# Found a feral kitten



## jamie_leigh (May 23, 2013)

Last night we went to my moms house to visit and have dinner. After dinner we were walking out to the car to leave and my stepdad said he thought he heard the sound of a kitten crying. We all got quiet and listened, then I heard it and followed the sound. It was pretty dark outside but I could see it behind a small bush, I reached down to get it and it scooted along to a rose bush on the other side. I went inside and got a flashlight, when I came back out it was quiet and I shined the flashlight all over her yard but couldn't find it. Then I heard it crying again and I followed the sound. It had crossed the street and was on the inner side of the wheel of the neighbors car. I reached under and scooped it up but it bit me on the finger and hissed, the poor little baby was so scared. Today we asked all the neighbors if anyone had a cat with a litter of kittens, three of the neighbors have cats but they're all spayed/neutered, nobody had seen any momma cat or babies around either. Sorry for the long story but I'm so glad this kitty found us.

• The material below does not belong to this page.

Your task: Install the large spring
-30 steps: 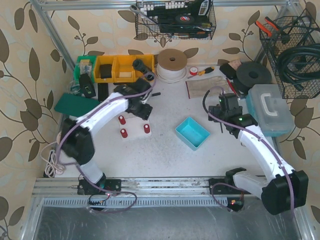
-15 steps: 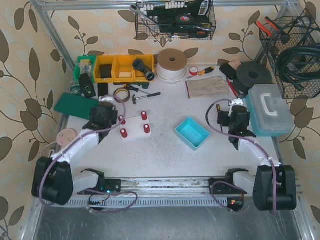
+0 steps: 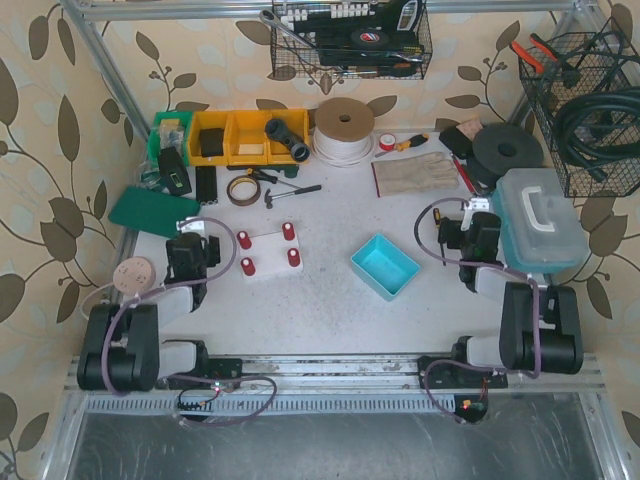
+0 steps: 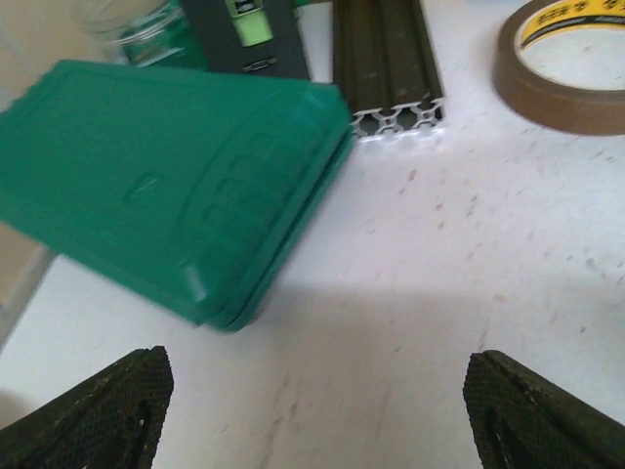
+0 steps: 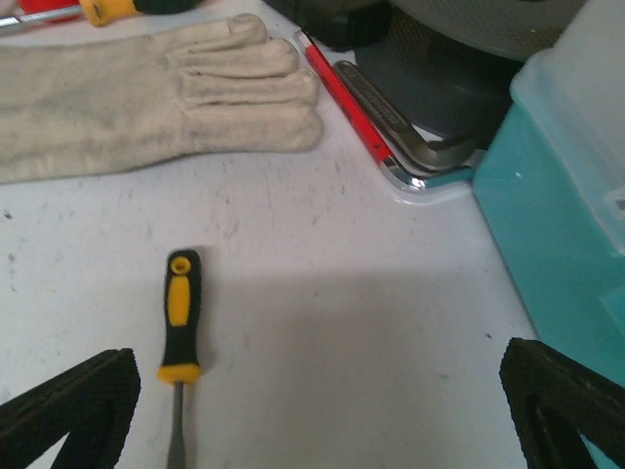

She (just calling her she for now I guess) hasn't shown interest in kmr but after the first taste of wet food from a spoon has went crazy for it and now is eating from a tiny bowl. She has also calmed down a lot, she hasn't hissed since the first time I picked her up, she purrs when I pet her, she is soooo tiny and adorable! We're keeping her in a separate room from our other cat until she gets vet check and tests


----------



## 10cats2dogs (Jun 16, 2013)

Jamie, What a precious, precious baby!!
I'm so glad you found her!
You'll have lots of help here!


----------



## Mitts & Tess (Sep 4, 2004)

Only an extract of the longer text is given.